Description
A creamy, smoky, and zesty pasta salad inspired by Mexican street corn (elote). Perfect for BBQs, potlucks, or weeknight dinners.
Ingredients
4 oz cream cheese (softened)
⅓ cup sour cream
2 tbsp olive oil
1–2 garlic cloves (grated)
1 tbsp chopped chives
¾ cup cotija or feta cheese (crumbled)
1 lb short pasta (rotini, fusilli, or penne)

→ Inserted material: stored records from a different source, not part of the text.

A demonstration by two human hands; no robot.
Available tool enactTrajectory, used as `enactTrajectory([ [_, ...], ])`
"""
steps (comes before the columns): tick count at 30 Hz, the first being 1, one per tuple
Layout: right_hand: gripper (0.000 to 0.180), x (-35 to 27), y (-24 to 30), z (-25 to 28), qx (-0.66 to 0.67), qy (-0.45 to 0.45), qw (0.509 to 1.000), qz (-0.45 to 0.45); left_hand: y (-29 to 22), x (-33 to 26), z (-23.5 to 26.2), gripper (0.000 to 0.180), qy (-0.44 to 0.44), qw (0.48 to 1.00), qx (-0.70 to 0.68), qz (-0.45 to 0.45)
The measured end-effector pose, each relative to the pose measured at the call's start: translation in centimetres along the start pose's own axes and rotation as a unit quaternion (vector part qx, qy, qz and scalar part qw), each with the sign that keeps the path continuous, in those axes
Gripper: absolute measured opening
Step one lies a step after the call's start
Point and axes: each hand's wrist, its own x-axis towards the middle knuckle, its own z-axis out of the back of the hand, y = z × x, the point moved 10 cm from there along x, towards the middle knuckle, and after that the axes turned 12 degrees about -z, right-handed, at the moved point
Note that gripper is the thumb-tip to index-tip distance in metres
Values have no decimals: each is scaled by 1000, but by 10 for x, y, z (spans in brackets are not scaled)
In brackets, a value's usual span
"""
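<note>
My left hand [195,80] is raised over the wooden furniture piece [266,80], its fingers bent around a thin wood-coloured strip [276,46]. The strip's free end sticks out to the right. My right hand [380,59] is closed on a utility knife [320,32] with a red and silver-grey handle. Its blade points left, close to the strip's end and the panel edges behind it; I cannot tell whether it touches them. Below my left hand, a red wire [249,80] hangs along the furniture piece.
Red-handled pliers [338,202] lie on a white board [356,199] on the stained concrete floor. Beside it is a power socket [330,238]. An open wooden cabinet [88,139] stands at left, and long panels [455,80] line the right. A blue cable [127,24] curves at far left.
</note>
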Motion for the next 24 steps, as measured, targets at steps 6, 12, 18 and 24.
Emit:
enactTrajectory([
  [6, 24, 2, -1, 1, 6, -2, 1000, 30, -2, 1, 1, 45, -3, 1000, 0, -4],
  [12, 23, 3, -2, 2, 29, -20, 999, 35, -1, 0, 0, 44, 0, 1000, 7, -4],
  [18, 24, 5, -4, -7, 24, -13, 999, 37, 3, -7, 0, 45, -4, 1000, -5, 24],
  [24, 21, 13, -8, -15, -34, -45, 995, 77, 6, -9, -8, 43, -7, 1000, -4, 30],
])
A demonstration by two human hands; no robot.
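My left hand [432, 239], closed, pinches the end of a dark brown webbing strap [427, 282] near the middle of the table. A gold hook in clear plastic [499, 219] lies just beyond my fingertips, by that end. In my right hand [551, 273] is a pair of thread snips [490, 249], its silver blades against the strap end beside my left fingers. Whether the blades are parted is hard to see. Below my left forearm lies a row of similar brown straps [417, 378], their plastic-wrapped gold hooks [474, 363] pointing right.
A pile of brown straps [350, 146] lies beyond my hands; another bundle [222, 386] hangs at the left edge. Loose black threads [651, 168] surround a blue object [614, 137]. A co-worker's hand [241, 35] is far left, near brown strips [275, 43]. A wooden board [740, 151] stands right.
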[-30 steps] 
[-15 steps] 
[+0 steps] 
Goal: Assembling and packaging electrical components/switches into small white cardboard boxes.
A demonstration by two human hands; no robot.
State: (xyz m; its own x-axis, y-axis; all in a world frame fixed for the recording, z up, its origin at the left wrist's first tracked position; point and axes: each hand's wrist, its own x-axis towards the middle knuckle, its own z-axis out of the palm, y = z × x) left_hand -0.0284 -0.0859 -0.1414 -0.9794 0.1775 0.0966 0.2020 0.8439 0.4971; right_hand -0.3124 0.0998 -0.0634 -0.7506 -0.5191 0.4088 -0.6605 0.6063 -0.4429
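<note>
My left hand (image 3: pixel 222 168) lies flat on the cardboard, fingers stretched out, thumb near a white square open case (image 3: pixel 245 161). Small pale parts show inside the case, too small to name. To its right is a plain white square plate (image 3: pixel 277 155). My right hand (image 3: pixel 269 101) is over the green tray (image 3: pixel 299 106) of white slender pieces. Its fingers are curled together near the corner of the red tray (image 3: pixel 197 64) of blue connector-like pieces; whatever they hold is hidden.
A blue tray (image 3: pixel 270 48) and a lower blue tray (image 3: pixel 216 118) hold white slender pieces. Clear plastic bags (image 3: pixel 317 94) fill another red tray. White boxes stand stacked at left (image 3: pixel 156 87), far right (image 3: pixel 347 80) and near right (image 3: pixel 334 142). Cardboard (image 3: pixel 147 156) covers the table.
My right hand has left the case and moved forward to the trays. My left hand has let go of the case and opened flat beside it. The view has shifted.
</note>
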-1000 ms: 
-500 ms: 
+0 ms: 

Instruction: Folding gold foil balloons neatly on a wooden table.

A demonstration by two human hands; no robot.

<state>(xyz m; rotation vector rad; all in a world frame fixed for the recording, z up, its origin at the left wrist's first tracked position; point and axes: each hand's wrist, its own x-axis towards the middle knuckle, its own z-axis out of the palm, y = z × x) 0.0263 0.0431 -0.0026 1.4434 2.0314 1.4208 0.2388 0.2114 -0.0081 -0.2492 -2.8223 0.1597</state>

1 head romaine lettuce (shredded)
2 cups grilled or roasted corn (from 3–4 ears)
½ cup fresh basil (torn)
½ cup fresh cilantro (chopped)
½ cup spicy cheddar (diced)
1 avocado (diced)
4 tbsp salted butter
2 tsp smoked paprika
2 tbsp chili powder
½–2 tsp cayenne pepper (to taste)
¼ cup mayonnaise or yogurt
2 tbsp lime juice
Instructions
- In a large bowl, whisk cream cheese, sour cream, olive oil, garlic, chives, and cotija until smooth.
- Cook pasta until al dente. Drain and toss with dressing while warm.
- Add lettuce, corn, basil, cilantro, cheddar, and avocado. Mix gently.
- In a skillet, melt butter. Stir in paprika, chili powder, cayenne, and salt. Cook 1 min.
- In a small bowl, whisk mayo (or yogurt) with lime juice and salt.
- Drizzle chili butter and lime mayo over pasta. Toss lightly, garnish with cheese and herbs.
Notes
- Add avocado just before serving to prevent browning.
- Swap sour cream for Greek yogurt for a lighter option.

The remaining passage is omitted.